BEGIN

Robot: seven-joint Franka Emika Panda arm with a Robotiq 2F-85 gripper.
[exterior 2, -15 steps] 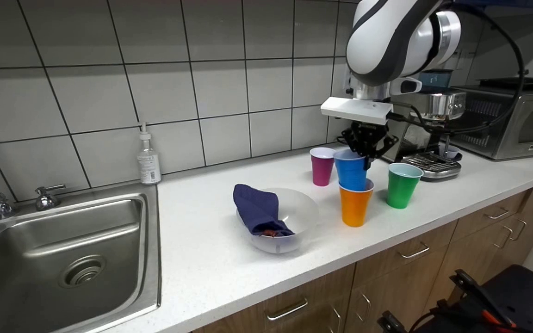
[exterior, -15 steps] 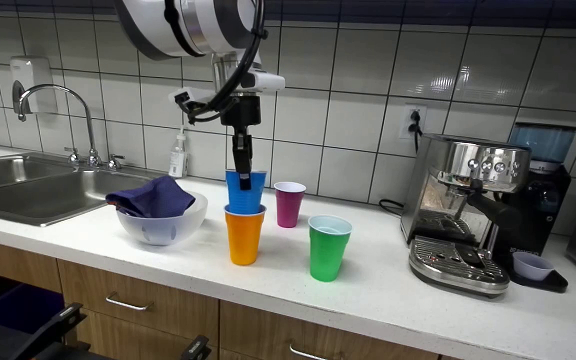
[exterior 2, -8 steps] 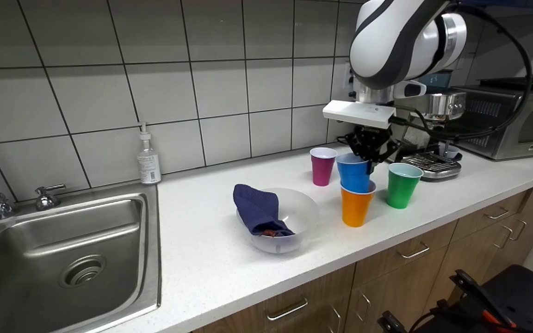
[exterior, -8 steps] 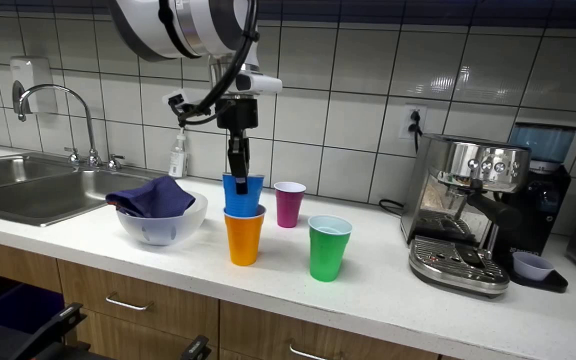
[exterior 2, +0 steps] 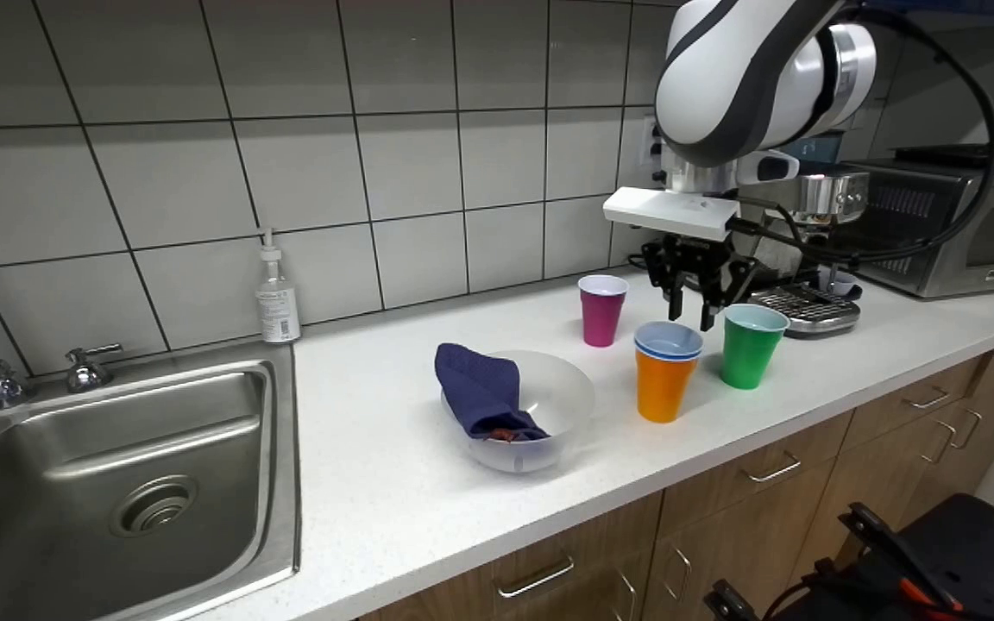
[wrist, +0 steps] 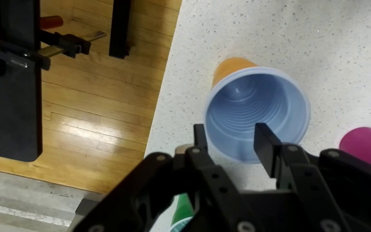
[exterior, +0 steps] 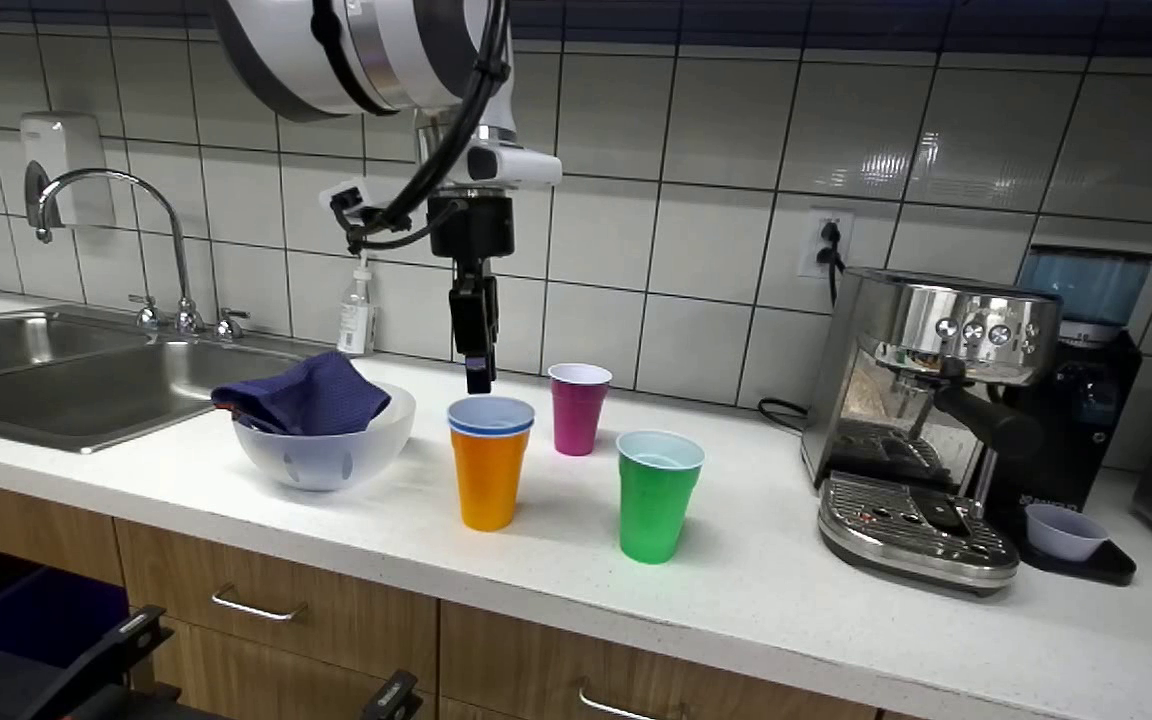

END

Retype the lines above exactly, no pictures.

> _EXERCISE RESPONSE_
Robot: seven-joint Franka Emika Panda arm with a Robotiq 2F-85 gripper.
[exterior 2, -15 steps] 
[exterior, -15 steps] 
[exterior 2, -8 steps] 
[exterior, -8 steps] 
[exterior 2, +0 steps] 
[wrist, +0 steps] 
[exterior, +0 steps] 

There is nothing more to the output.